▸ Work request
Lines from the one containing "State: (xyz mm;" through the last line of the data below are to be returned exactly; leave out the rest.

▸ Raw data
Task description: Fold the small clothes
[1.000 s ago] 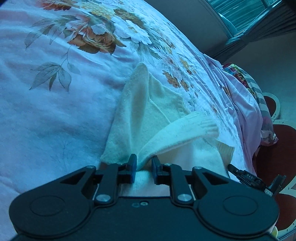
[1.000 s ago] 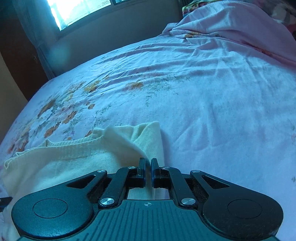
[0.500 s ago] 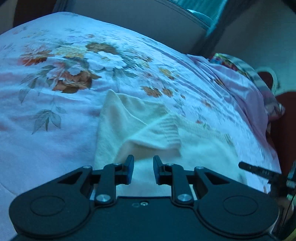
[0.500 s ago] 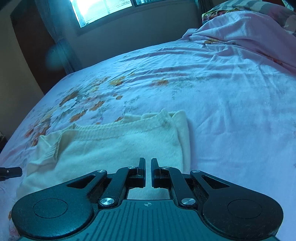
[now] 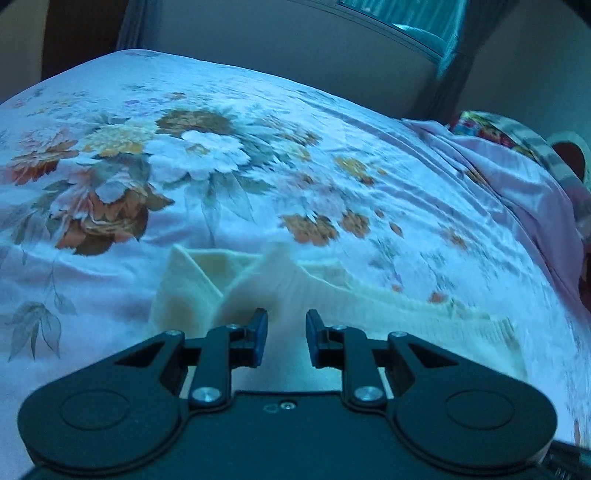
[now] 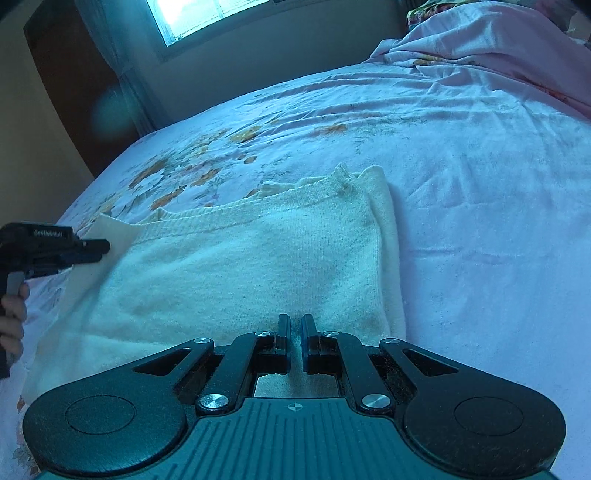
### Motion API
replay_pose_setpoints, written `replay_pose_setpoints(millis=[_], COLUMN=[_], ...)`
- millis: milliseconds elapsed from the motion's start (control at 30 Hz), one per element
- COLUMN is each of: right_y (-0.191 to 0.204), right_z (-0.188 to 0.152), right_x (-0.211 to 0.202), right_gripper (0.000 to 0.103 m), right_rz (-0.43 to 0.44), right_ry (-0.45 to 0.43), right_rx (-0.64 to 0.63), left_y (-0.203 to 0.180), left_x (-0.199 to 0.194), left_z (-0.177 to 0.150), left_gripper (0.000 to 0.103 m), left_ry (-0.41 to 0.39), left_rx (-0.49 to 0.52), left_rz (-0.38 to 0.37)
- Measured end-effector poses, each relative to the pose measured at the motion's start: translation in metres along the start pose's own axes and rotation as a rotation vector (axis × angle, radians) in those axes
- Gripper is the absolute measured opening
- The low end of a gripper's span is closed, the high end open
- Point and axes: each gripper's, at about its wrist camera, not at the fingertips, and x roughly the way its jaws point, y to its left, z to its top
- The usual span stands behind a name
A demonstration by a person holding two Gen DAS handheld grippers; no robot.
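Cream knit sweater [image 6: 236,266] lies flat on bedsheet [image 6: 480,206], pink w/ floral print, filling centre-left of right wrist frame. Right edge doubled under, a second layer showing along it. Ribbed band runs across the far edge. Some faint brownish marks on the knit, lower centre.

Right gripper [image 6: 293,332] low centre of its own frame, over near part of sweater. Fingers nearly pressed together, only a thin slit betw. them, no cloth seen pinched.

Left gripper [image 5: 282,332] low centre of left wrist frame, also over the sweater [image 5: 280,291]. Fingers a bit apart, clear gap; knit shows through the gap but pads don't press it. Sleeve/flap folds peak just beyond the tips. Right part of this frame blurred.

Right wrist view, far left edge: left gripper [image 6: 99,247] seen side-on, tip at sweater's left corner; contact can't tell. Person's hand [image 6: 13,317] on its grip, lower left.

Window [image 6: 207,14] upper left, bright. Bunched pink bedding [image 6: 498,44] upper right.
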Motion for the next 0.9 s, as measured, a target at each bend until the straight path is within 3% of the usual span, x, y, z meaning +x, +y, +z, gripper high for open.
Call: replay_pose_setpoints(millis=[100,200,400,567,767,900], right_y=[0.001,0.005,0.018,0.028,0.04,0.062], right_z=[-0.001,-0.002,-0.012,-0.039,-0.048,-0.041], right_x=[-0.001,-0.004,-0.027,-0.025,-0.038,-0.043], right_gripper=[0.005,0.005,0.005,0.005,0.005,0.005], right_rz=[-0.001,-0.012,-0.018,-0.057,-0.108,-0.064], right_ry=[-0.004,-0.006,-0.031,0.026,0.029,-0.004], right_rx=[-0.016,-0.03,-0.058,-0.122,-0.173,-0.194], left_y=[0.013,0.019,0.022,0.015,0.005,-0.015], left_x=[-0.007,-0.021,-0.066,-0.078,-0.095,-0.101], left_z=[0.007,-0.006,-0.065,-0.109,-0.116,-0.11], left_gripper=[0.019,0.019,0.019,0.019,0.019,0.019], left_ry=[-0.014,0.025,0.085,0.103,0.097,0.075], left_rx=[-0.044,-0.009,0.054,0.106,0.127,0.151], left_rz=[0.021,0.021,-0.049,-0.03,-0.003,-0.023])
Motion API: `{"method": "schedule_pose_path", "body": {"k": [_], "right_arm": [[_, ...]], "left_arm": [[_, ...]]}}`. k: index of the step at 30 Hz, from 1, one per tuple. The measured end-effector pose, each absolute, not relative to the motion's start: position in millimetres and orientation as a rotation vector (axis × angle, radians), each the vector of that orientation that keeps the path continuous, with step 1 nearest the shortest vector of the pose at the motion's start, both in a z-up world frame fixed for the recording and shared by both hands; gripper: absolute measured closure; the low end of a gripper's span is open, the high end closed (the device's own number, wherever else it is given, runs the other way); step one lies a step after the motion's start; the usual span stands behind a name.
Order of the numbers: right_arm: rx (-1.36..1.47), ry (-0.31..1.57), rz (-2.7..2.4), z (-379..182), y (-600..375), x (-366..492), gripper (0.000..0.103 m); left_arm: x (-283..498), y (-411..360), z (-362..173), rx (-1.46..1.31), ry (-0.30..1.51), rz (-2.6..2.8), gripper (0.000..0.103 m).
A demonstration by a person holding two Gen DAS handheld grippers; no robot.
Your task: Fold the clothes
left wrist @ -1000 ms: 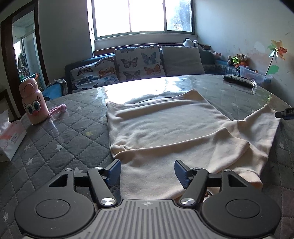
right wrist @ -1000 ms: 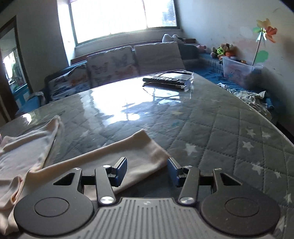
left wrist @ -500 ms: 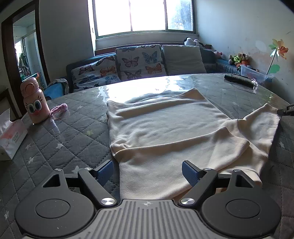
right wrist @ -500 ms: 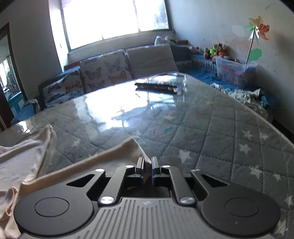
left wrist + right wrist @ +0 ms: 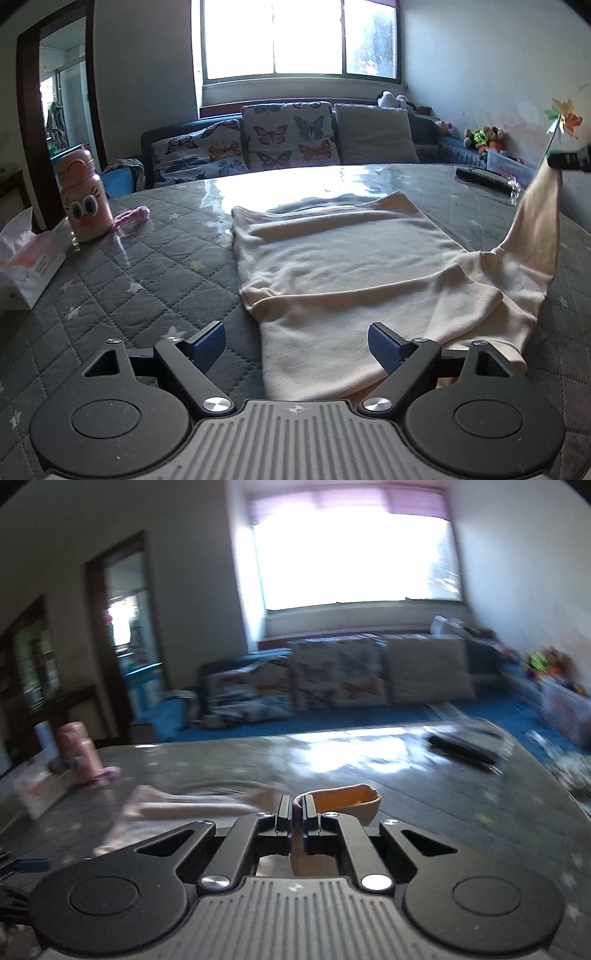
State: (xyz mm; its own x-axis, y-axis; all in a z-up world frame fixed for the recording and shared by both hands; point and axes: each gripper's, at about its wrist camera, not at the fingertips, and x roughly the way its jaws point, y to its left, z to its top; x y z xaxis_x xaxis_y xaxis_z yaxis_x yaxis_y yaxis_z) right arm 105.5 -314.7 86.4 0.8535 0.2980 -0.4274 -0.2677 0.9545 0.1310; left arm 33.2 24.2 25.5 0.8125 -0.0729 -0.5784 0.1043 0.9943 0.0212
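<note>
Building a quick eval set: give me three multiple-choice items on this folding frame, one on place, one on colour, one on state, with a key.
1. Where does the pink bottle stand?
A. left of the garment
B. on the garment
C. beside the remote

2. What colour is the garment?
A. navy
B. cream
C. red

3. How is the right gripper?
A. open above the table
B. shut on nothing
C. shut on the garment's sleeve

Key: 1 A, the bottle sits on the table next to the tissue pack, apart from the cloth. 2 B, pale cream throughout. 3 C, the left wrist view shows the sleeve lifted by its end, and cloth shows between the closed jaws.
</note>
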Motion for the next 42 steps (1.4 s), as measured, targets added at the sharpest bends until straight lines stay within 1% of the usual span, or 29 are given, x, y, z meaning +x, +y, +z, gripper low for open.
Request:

▸ Task result
State: (xyz mm; its own x-axis, y-axis; all in a z-up world frame fixed for the recording and shared by both hands; point and axes: each gripper's, at about its wrist camera, not at the fingertips, and x roughly the way its jaws point, y to its left, z to its top; x y z xaxis_x xaxis_y xaxis_z yaxis_x yaxis_y yaxis_z) right arm 105.5 -314.7 86.4 0.8535 0.2980 -0.4274 -0.2677 0.9545 0.1310; left arm 33.2 24.2 25.5 0.8125 -0.0729 -0.5784 0.1043 0.9943 0.0212
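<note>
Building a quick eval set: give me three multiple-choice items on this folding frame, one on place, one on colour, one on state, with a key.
1. Where does the pink bottle stand?
A. left of the garment
B. on the garment
C. beside the remote

2. What colour is the garment?
A. navy
B. cream
C. red

3. How is the right gripper?
A. open above the table
B. shut on nothing
C. shut on the garment's sleeve

Key: 1 A, the bottle sits on the table next to the tissue pack, apart from the cloth. 2 B, pale cream throughout. 3 C, the left wrist view shows the sleeve lifted by its end, and cloth shows between the closed jaws.
</note>
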Motion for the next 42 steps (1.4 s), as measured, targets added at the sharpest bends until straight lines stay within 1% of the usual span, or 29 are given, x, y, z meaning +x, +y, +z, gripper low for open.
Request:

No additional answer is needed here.